The Relationship Between Precision-Recall and ROC Curves

by Jesse Davis, Mark Goadrich

At first, I was then ignorant about the two curves though I heard about them in all kinds of papers. Now I have the chance to explore the common and different points about them.

There are four terms in two-class problems, true positive(TP), true negative(TN), false positive(FP) and false negative(FN). The modifier true/false corresponds to the result of a given classifier, that's to say, if it correctly classifies the sample, the sample is true positive/negative. Otherwise "false" should be used. Positive and negative are the result given by the classifier. A classifier won't necessarily be a good one even though those it declares positives are indeed all positives, because half of the positives are mistaken as negatives and a single mistake is inacceptable sometimes. So a ratio like this won't be sufficient to tell us how good a classifier is.

There are 3 ratios that are commonly used. The recall rate, or true positive rate(TPR), is the ratio of TP over (TP + FN). The higher(->1) it is, the less positives it misses(needs to be recalled). Precision is the ratio of TP over (TP+FP), it is the ratio of correctly recognized samples in all samples declared so. The higher it is, the less negatives it mistakes. The false positive rate (FPR) is the ratio of FP over (FP+TN).

The so-called ROC(Receiver Operator Charicteristic) curve is the diagram of TPR over FPR while the PR(Precision-Recall) curve is precision over recall rate.
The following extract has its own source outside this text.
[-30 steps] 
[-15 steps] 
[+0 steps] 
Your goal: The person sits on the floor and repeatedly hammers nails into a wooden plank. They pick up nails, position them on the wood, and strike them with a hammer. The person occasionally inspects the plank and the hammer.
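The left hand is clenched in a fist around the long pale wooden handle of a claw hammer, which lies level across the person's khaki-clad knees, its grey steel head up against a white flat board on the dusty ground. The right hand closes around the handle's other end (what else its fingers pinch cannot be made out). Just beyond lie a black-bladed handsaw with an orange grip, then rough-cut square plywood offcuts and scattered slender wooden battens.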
They both have different environment of applications. It is said that in a largely skewed sample set, PR curve is preferred since a large number of negatives blunt the response on FPR.

Usually, we construct a ROC curve with several confusion matrices obtained in experiments. Each confusion matrix represents a point in ROC diagram and by creating a convex hull of them, the desired curve is gained. Although there should be a corresponding PR curve, it can be constructed in the same way, which leads to an overly-optimistic view.

The main theoretical result of this paper is represented in several theorems, given a fixed sample set: if recall rate is not zero, PR and confusion matrices can be mutually determined; ROC and confusion matrices can be mutually determined; the ROC curve of one classifier dominates another iff the PR of it dominates the one of the other.

The authors provides an interpolation trick that utilizes the ROC curve and corresponding linear interpolation and convert it into PR diagram for interpolation. In a word, a ROC curve can be transformed into an achievable PR curve which can then be constructed with those points to construct an achievable ROC curve.

ROC and its analogs are useful for model selection, for they provide a method of comparison. This should be explored later. A given reference is A support vector method of multivariate performance measures in ICML 2005.